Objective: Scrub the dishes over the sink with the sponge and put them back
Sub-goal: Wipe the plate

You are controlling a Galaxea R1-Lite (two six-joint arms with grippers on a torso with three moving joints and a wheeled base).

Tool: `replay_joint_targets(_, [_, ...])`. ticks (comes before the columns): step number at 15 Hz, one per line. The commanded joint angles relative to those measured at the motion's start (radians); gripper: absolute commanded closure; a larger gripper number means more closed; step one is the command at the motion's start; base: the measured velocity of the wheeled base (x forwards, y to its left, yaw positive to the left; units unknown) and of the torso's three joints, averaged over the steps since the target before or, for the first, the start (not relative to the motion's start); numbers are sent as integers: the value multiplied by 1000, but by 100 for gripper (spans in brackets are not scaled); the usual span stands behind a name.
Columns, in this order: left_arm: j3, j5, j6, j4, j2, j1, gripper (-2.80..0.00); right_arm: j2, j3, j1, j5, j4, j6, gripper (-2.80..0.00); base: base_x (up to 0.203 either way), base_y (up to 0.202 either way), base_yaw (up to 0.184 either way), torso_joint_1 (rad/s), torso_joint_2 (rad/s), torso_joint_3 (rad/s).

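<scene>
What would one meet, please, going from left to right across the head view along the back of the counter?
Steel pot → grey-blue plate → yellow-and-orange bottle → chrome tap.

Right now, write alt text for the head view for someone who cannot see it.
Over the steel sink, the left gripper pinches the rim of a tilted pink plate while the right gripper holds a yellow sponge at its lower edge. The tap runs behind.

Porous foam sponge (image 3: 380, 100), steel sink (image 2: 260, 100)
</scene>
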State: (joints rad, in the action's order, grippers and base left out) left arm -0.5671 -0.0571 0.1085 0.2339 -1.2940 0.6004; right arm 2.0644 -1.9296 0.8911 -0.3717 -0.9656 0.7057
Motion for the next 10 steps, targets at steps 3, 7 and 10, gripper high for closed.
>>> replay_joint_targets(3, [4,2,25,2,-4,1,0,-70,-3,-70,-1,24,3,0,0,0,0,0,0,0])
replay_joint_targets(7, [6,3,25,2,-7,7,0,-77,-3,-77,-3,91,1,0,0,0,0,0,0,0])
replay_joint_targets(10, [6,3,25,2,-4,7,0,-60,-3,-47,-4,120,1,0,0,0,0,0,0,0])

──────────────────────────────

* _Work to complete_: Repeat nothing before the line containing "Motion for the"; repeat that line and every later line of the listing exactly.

* _Answer for this exercise_:
Motion for the next 10 steps, targets at steps 3, 7 and 10, gripper high for closed.
>>> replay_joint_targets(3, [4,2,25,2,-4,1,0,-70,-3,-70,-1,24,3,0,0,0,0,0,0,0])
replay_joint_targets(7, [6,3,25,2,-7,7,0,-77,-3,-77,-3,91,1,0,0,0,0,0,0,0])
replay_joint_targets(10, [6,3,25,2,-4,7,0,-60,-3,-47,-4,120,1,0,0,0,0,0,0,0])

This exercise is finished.